I'm encoding Varint with the following two pieces of code, NodeJS takes about 900ms while Rust takes about 2700ms. Why the performance gap is so big?
It looks like allocating memory is more time-consuming, does NodeJS have any additional optimizations for allocating memory?
NodeJS version: v20.10.0
Rust version: 1.75.0
JavaScript code:
// node index.js
const { performance } = require('node:perf_hooks')

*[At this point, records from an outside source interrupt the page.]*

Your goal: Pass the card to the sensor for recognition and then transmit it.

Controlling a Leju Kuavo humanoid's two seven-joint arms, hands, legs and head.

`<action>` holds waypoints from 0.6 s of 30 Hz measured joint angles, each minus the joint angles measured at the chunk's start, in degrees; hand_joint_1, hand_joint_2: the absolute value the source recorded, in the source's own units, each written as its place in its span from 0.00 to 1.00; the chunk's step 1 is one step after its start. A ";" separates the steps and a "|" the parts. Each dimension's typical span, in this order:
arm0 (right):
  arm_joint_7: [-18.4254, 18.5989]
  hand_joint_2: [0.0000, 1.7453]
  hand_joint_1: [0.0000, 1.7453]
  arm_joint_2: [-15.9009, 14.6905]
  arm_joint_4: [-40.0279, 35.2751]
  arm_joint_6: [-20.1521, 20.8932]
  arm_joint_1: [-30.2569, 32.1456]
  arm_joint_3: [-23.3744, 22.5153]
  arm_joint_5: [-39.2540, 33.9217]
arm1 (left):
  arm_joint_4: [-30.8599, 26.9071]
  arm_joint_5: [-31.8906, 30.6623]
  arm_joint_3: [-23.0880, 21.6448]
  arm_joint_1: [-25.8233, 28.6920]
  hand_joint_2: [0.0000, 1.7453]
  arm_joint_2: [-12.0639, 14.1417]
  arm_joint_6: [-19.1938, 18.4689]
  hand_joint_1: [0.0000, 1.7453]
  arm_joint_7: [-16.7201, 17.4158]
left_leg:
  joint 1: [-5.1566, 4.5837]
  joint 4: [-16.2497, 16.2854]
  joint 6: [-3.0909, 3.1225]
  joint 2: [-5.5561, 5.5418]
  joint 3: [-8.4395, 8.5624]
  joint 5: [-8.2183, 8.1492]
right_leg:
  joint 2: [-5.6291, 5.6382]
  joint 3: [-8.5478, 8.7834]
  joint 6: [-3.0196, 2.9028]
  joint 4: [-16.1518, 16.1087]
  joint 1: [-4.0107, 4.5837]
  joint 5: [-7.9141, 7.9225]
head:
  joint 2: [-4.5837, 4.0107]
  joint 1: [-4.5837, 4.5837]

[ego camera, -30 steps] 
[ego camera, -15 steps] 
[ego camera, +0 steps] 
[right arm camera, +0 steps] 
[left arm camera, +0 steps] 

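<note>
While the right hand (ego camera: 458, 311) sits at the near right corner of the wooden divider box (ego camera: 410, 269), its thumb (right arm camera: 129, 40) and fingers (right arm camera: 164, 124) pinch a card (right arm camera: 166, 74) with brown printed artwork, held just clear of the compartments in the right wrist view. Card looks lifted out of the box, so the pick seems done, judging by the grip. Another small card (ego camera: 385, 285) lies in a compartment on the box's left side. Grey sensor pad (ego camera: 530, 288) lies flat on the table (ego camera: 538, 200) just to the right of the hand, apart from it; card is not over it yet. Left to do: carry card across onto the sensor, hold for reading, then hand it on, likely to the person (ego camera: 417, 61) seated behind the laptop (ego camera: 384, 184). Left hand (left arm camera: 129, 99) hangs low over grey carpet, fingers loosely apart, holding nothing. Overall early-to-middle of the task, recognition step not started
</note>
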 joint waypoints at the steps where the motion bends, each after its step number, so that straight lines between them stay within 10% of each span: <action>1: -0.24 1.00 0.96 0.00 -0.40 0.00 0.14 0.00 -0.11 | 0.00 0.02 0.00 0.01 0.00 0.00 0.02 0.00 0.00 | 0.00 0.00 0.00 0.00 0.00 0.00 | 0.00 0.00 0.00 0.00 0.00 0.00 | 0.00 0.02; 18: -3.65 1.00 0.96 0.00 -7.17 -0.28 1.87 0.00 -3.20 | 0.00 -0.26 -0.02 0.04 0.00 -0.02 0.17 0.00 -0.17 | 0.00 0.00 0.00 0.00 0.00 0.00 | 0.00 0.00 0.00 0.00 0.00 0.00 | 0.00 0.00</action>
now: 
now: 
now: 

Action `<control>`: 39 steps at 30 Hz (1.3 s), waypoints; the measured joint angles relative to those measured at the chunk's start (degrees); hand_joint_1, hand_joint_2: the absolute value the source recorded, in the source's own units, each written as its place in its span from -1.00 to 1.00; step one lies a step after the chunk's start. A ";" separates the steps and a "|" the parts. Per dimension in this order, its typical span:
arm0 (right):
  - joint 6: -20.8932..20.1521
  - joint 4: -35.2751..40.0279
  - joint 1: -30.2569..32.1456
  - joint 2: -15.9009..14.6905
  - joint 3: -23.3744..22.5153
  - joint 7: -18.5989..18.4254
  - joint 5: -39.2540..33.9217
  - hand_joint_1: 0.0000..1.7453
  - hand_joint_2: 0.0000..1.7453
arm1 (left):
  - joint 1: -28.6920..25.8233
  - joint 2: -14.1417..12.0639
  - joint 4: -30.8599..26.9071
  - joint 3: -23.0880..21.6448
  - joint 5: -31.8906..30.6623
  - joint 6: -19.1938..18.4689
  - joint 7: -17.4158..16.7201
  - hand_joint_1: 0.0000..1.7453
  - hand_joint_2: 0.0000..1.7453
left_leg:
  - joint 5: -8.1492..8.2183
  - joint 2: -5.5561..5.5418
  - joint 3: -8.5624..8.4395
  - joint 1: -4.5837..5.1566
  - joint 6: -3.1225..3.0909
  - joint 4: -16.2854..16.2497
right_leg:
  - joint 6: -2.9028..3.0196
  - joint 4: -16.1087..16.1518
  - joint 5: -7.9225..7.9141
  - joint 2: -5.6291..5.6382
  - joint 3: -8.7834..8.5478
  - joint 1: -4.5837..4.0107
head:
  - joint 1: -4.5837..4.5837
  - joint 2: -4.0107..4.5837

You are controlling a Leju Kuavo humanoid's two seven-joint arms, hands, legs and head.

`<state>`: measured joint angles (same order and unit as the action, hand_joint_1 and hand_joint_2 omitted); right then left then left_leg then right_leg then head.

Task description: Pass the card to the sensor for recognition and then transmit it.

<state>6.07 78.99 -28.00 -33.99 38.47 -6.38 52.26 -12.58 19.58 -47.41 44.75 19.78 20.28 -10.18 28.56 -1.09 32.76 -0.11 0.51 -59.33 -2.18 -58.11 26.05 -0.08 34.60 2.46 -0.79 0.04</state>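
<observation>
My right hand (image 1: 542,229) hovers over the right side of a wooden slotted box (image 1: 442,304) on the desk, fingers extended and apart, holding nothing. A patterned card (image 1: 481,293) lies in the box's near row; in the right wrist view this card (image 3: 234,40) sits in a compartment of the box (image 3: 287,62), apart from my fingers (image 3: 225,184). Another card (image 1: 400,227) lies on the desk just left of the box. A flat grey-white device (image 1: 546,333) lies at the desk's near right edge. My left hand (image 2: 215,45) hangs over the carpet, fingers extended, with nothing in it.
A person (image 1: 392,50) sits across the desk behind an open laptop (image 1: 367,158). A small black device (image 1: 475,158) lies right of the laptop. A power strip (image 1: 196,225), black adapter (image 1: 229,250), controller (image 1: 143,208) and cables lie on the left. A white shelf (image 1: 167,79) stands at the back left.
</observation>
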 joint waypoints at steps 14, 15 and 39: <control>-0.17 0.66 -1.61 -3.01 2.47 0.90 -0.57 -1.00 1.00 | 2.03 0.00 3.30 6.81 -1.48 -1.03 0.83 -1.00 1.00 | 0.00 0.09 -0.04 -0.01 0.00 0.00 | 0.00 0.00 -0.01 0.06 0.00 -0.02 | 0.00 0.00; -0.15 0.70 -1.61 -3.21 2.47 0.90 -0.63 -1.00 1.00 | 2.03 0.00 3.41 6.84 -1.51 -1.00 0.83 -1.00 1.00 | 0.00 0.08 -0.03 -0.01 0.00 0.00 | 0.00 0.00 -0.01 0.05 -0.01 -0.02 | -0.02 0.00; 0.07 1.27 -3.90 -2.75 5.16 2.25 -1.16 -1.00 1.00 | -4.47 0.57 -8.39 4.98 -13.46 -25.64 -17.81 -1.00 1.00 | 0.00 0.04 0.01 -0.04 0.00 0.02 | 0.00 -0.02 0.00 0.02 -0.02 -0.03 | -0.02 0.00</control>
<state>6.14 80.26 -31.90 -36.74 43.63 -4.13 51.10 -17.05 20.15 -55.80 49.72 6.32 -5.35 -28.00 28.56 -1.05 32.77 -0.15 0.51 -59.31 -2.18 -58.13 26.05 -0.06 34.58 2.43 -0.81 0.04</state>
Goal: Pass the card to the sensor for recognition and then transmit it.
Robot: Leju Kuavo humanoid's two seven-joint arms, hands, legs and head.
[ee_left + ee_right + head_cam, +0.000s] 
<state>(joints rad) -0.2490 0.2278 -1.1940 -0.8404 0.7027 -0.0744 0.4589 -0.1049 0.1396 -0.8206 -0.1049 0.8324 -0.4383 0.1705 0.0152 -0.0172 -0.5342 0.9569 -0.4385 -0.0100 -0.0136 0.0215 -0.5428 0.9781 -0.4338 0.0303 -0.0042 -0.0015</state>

function encode_varint(num) {
let buf_size = 0;
let cmp_number = num;
while (cmp_number) {
cmp_number >>>= 7
buf_size += 1;
}
const buf = new Array(buf_size)
let temp_num = num;
let index = 0;
while (temp_num > 0) {
if ((temp_num >>> 7) !== 0) {
buf[index++] = 0x80 | (temp_num & 0x7f)
temp_num >>>= 7;
} else {
buf[index++] = temp_num & 0x7f
break
}
}
return buf;
}
const N = 100_000_000;
const start = performance.now();
for (let i = 0; i < N; i++) {
const num = 999_999_999_999_999;
const buf = encode_varint(num);
// console.log(buf)
}
const end = performance.now();
const elapsed = end - start;
console.log(elapsed);
Rust code:
// cargo r --release
use std::time;
fn encode_varint(num: usize) -> Vec<u8> {
let buf_size = {
let mut size = 1;
let mut cmp_number = num;
while cmp_number > 0 {
cmp_number >>= 7;
size += 1;
}
size
};
let mut buf: Vec<u8> = Vec::with_capacity(buf_size);
let mut temp_num = num;
while temp_num > 0 {
if (temp_num >> 7) != 0 {
buf.push((0x80 | (temp_num & 0x7f)) as u8);
temp_num >>= 7;
} else {
buf.push((temp_num & 0x7f) as u8);
break;
}
}
buf
}
const N: u32 = 100_000_000;
fn main() {
let start = time::Instant::now();
let num = 999_999_999_999_999;
for _ in 0..N {
let _buf = encode_varint(num);
// dbg!(_buf);
}
let end = time::Instant::now();
let elapsed = end - start;
println!("{}", elapsed.as_millis());
}
The computation is not the same for two programs.
With 999_999_999_999_999
we obtain [255, 255, 153, 166, 234, 175, 227, 1]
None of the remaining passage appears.